Interpellé par la police centrafricaine alors qu’il s’apprêtait à prendre un vol pour Douala au Cameroun, les réactions se multiplient après l’arrestation de l’avocat et homme politique Crépin Mboli-Goumba. En guise de protestation, les avocats décident de suspendre leur participation aux audiences dans les juridictions nationales jusqu’à nouvel ordre.
L’avocat et homme politique centrafricain, Crépin Mboli-Goumba, est depuis hier dans le filet de la police nationale. Il a été arrêté à l’aéroport international de Bangui alors qu’il faisait le check-in pour un vol de la compagnie Kenya Airways. Conduit au commissariat du port Amont puis maintenu dans les locaux l’Office centrafricain de répression du banditisme (OCRB), il est accusé d’«outrage à magistrats », selon le parquet de Bangui.
« Atteinte à l’honneur et à la dignité »
« Dans la journée du 20 février 2024, au cours d’un point de presse, M. Crépin Mboli-Goumba, du haut de sa tribune, a délibérément mis en exergue ses propres intérêts et ceux de ses clients par des critiques acerbes et outrecuidantes contre certains magistrats en activité comme étant à l’origine du non aboutissement des diverses procédures plaidées par son cabinet.

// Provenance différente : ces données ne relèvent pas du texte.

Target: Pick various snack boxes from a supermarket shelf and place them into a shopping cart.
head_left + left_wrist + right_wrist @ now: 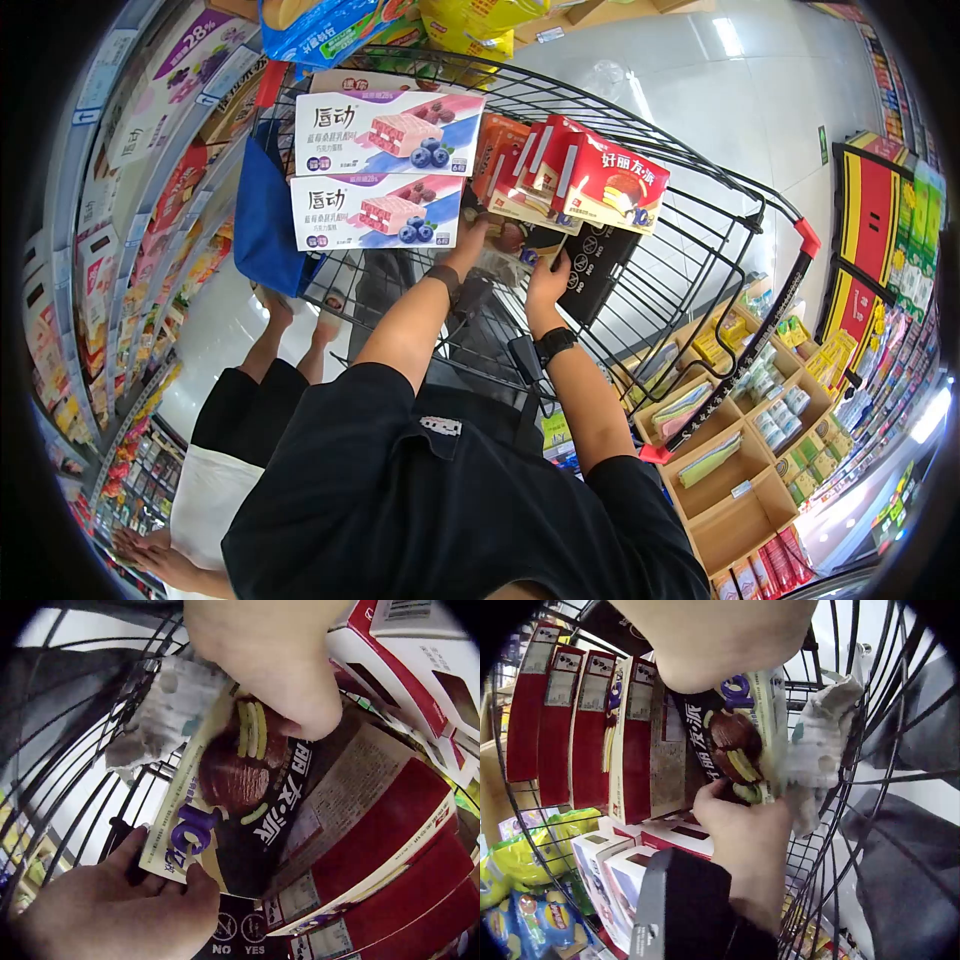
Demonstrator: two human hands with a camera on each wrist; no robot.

Ces propos, comportant des termes de nature à porter atteinte à l’honneur et à la dignité, seraient susceptibles d’être qualifiés de diffamation et d’outrage à magistrats, a indiqué Benoît Narcisse Foukpio, procureur de la République près le Tribunal de Grande Instance de Bangui.
Vers une grève illimitée
Si le parquet de Bangui justifie l’arrestation de l’avocat par des propos susceptibles d’être qualifiés de « diffamation » et « d’outrage à magistrats », l’Ordre des avocats centrafricain voit en cette démarche, une violation flagrante des droits humains. Par conséquent, il décide de la suspension de toutes ses activités jusqu’à nouvel ordre.

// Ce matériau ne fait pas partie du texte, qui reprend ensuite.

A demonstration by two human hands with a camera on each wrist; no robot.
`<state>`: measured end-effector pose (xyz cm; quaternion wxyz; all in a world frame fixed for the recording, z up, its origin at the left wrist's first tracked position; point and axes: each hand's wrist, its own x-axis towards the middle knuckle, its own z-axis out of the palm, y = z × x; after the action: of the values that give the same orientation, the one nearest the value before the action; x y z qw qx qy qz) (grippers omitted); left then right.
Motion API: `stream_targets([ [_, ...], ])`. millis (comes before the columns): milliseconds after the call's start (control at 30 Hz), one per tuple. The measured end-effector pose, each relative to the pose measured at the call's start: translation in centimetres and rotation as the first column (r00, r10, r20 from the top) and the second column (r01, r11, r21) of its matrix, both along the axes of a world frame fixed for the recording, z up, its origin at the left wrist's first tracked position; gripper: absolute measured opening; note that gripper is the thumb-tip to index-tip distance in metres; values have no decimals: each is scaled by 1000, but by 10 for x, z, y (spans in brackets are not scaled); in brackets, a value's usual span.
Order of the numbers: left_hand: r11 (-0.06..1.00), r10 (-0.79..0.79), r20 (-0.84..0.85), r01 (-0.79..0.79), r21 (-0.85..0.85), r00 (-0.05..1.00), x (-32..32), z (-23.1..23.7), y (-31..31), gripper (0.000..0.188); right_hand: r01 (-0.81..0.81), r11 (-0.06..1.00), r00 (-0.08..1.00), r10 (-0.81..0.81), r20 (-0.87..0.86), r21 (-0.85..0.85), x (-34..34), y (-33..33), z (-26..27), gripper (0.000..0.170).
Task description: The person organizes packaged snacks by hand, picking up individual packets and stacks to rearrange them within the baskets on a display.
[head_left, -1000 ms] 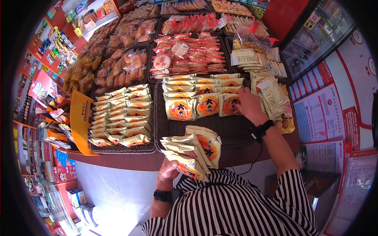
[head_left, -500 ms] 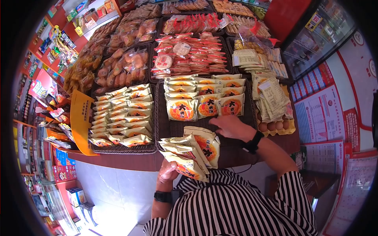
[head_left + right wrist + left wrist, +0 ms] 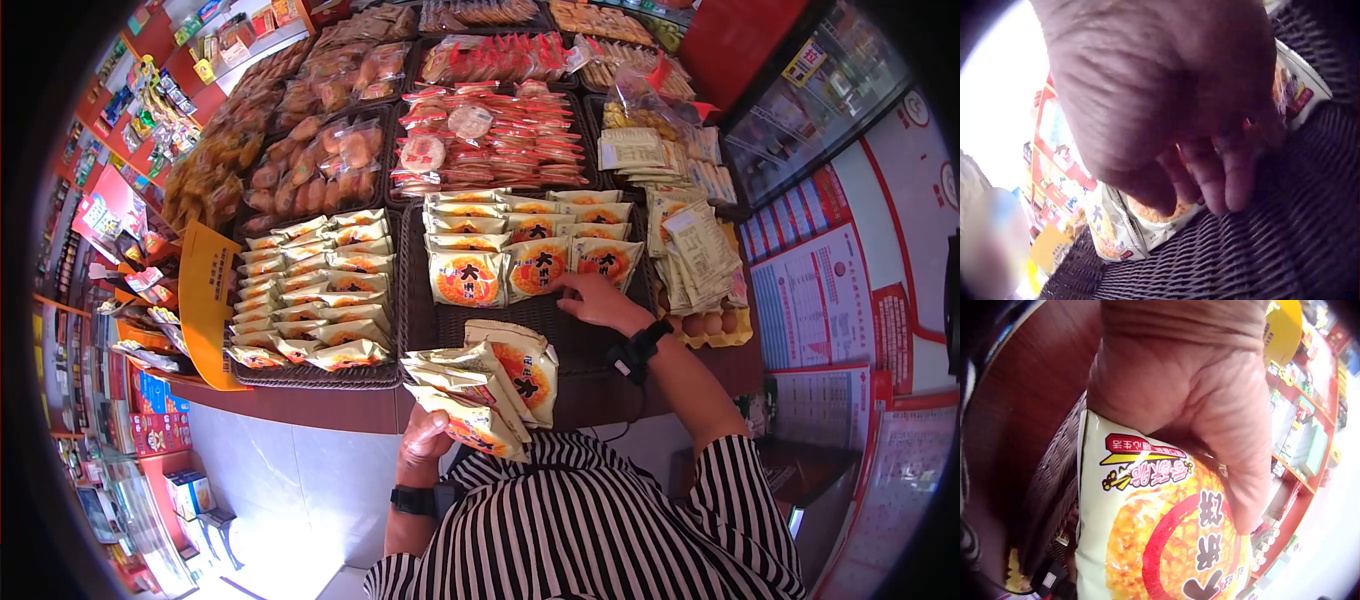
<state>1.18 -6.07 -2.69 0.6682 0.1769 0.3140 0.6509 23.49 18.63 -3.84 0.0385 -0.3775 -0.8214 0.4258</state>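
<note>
My left hand [image 3: 428, 432] grips a bundle of several cream rice cracker packets [image 3: 478, 400] at the tray's near edge; in the left wrist view, the thumb lies along a packet's [image 3: 1166, 519] printed face. Rows of matching packets [image 3: 468, 280] stand upright in the back part of a dark wicker tray [image 3: 450, 326]. My right hand [image 3: 597, 302] is at the front row, loosely bent fingers by the lower edges of the middle packet [image 3: 536, 268] and right packet [image 3: 606, 261]. The right wrist view shows fingertips [image 3: 1235, 197] pointing down near the wicker, with packets behind them.
Left of this tray stands another tray of similar packets [image 3: 310, 300], with a yellow sign [image 3: 207, 310] beside it. Red-wrapped crackers [image 3: 490, 140] lie behind. To the right are loose cream packets [image 3: 695, 245] and eggs [image 3: 712, 322]. A brown counter edge [image 3: 300, 405] runs in front.
My right hand left the right-hand front packet, dropped down and left over the wicker, then moved slightly up and right to the front row's lower edge. My left hand keeps its bundle in place.
</note>
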Motion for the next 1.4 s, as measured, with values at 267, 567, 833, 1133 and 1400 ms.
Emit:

« Il y a dans cette situation une arrestation arbitraire et une atteinte à la dignité humaine. Nous nous sommes rapprochés du Garde des sceaux pour en conférer. Malheureusement, il n’a pas voulu nous recevoir. D’abord, la base a considéré cette situation comme un manque de respect et un mépris non seulement vis-à-vis de leur représentant mais de l’ensemble du corps. Sur cela, elle a décidé de ne pas prendre part aux audiences dans les juridictions nationales à compter de ce jour et de manière illimitée », a fait savoir Maître Emile Bizon, bâtonnier de l’Ordre des avocats de Centrafrique.
Une autre réaction est celle du Bloc républicain pour la défense de la Constitution, (BRDC) que dirige Crépin Mboli-Goumba. Cette plateforme politique condamne aussi cette arrestation et demande sa libération immédiate.
« Il y a une volonté d’humilier »
« Il a été implicitement traité comme un criminel, un grand bandit. Nous pensons que la volonté d’humilier est manifeste. Nous ne disons pas qu’un homme politique est au-dessus de la loi mais nous voulons que les procédures soient respectées. Maître Crépin Mboli-Goumba a des garanties de représentativité. Il est avocat, il a un hôtel et un cabinet. J’en appelle au président Touadera pour que ce dernier soit libéré », a réagi Martin Ziguele, porte-parole du BRDC.
Alors que les réactions continuent d’affluer, le Parquet dénonce des « amalgames » et appelle à la retenue.
« Le Parquet de la République constate, avec amertume, les amalgames entretenus sciemment par certains partis, groupements politiques et des personnes mal intentionnées de nature à distraire l’opinion publique nationale et internationale. Il ne s’agit point d’une affaire ou bien d’un règlement politique car d’aucuns cherchent à jeter, à tort, le discrédit sur les autorités politiques et les institutions de la République » a rétorqué Benoît Narcisse Foukpio, lançant par ailleurs qu’il « convient de laisser l’enquête judiciaire se dérouler en toute sérénité en vue de parvenir à la manifestation de la vérité. »
Fin février, Crépin Mboli-Goumba a dénoncé, au cours d’une conférence de presse, une « mafia » instaurée au sein de la machine judiciaire centrafricaine. Il avait notamment pointé du doigt le ministre d’Etat à la justice, Arnaud Djoubaye Abazène, d’en être l’instigateur. Ces accusations ont provoqué le courroux des autorités judiciaires au point de brandir des menaces de sanctions et de poursuite judiciaire.